I am a legally blind filmmaker

I read your story. I am legally blind. When I became a documentary producer/director over 25 years ago, people wanted to know what a half blind guy was doing in this visual business. Luckily, I ignored peoples' discouragement. I leanred to embrace my supposed short comings. For example, I named my website - I did that to get noticed. I'm currently making a documentary about wheelchair users who dance with able bodied partners. Here's the link with more info. (I made a different wheelchair dance film a few years ago).
Please review and thank you for your post. David Block

Michele, August 29, 2017 3:51 PM

I know your sisters!

Hi. When you reached out to me I was touched. I have been dancing (not ballroom) with a standing partner (most recently my daughter) for almost six years; I love the trailer and hope to see your film one day. Today I just realized that I have known your sisters from Camp Ramah for years!! Small world.
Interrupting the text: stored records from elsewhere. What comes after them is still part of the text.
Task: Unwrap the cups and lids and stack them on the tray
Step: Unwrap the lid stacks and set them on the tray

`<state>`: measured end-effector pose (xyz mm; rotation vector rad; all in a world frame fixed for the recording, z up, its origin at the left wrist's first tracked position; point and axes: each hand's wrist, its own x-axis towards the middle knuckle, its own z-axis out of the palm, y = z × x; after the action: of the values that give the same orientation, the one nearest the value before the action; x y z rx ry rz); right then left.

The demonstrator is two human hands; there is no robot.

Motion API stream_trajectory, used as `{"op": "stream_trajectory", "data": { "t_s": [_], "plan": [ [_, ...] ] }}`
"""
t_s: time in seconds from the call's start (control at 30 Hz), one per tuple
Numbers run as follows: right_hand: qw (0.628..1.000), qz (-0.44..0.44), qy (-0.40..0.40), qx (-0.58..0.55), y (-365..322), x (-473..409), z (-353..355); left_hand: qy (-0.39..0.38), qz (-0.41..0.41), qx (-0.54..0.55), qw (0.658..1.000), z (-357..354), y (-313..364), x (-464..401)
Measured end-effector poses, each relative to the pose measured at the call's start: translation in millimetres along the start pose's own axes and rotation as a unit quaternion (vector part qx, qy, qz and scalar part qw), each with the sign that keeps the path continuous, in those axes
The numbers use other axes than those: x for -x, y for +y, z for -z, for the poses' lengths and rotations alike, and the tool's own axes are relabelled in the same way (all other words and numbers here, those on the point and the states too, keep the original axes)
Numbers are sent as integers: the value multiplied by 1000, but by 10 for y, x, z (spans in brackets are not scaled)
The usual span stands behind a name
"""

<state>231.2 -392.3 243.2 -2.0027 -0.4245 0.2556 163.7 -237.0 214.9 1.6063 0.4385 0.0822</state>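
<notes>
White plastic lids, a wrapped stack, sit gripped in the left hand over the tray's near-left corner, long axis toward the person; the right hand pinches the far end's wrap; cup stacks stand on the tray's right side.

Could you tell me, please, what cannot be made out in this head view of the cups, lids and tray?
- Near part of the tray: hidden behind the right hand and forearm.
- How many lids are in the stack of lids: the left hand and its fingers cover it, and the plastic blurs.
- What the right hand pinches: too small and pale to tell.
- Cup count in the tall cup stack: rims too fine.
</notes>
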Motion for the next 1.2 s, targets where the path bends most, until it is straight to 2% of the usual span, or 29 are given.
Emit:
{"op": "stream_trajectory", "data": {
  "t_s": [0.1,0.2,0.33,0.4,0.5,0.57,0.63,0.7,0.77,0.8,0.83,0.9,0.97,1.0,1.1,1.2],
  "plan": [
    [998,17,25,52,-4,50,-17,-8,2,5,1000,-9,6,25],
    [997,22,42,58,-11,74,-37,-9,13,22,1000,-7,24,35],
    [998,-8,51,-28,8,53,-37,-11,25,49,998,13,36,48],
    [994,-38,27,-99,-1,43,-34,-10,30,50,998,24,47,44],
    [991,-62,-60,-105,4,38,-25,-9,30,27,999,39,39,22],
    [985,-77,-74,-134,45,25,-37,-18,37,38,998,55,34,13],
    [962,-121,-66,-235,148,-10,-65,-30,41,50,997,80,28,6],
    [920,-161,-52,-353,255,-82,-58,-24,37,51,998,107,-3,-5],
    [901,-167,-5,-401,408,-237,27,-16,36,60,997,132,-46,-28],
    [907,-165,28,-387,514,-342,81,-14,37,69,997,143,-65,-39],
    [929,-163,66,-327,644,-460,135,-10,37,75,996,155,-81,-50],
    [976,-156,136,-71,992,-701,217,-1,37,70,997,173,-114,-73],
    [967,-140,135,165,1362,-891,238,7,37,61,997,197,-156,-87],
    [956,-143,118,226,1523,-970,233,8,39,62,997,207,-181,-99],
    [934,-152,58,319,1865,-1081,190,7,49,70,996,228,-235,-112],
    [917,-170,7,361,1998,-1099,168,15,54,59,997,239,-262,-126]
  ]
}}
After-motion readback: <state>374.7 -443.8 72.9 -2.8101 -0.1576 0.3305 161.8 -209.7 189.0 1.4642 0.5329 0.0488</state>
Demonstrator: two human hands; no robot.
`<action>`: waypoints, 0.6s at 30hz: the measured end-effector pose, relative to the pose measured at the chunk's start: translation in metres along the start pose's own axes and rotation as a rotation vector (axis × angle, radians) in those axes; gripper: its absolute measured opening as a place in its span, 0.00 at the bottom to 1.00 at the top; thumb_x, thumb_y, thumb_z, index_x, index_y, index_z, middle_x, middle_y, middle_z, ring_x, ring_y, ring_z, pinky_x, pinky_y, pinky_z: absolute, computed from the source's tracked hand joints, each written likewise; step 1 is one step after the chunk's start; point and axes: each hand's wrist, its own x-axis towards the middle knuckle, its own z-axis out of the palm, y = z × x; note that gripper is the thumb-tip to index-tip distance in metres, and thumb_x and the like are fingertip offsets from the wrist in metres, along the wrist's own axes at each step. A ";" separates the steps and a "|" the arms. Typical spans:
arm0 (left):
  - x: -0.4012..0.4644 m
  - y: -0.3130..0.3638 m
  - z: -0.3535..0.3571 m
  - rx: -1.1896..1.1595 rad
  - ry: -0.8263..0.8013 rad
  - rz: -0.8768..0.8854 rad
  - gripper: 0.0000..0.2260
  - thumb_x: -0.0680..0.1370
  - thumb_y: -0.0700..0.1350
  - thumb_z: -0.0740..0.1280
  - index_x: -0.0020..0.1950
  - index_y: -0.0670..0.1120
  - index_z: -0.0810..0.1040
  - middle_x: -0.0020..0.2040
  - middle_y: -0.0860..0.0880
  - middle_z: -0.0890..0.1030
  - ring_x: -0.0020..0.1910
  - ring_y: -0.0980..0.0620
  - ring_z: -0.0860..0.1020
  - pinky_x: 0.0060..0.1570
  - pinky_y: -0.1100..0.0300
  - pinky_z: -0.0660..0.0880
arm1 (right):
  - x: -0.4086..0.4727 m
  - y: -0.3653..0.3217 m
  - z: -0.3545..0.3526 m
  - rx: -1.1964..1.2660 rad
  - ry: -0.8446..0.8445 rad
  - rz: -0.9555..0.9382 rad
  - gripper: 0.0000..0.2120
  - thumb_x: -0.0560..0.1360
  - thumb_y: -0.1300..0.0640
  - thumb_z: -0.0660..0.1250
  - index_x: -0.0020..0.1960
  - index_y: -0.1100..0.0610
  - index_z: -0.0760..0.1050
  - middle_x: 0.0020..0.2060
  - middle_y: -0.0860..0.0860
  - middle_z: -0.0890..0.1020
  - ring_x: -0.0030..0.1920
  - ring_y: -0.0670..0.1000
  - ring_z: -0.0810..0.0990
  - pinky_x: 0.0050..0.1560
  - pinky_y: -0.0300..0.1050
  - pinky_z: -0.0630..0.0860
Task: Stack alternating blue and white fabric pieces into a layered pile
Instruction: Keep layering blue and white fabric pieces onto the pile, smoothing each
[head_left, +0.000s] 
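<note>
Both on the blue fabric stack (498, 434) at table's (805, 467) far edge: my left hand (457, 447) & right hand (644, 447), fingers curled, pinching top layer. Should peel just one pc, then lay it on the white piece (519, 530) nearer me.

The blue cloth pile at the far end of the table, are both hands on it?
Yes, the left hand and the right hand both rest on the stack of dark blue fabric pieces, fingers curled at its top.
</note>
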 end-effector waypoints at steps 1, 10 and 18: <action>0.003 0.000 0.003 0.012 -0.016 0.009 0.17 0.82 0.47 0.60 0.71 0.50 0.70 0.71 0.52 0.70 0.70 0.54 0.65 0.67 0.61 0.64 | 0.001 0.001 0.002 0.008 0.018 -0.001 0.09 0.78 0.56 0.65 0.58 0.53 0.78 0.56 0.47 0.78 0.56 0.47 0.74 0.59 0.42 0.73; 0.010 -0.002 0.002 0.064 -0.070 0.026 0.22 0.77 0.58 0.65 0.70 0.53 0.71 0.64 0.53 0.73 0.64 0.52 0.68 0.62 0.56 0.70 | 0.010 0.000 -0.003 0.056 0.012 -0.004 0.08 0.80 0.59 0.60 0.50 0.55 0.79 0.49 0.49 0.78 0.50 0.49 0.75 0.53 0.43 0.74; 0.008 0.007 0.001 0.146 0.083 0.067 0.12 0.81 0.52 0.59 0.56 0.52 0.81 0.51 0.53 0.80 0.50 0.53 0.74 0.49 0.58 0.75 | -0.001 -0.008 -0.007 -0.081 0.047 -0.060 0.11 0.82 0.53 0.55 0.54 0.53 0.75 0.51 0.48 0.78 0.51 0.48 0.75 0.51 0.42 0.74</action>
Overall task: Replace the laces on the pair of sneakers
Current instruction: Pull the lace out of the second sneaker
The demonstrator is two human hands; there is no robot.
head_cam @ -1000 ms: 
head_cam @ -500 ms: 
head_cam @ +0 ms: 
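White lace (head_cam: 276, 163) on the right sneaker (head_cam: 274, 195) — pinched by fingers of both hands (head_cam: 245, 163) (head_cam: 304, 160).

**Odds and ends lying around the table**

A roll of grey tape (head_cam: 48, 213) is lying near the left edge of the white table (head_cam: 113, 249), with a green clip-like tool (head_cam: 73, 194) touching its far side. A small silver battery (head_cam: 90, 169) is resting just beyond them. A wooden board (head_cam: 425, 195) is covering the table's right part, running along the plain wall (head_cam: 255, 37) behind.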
(10) Dina Leah, June 17, 2017 11:34 PM

Thank you for your inspiration

I've had more than one disability, & I've let them define me as disabled. Your attitude has given me a new perspective. Thank God I'm no longer in need of a wheelchair & use my walker occasionally with a cane. Part of my problem has been no definitive diagnosis. I do have severe scoliosis, but doctors were saying it's all in my head. Then, once I was able to walk with intense physical therapy (still can't work), I developed eye, facial & neck spasms which affect my reading & writing. They are forms of a rare disease called Dystonia. I ended up depressed & feeling sorry for myself. I'm dependent on my current husband. Not lucky to have more than one child due to hysterectomy for severe fibroids. Now I'm in my 60s & I feel life has passed me by. I've had anger towards Hashem & myself. Your attitude has given me hope. For some reason Hashem has given us our disabilities as challenges. Reading how you have chosen not to let it define who you are is so refreshing. I too would be interested in a blog or other writing. I definitely need the chizuk you have shown me. Thank you for putting it all in a new light. "I am not my disability. I am more that that". May Hashem continue to bless you.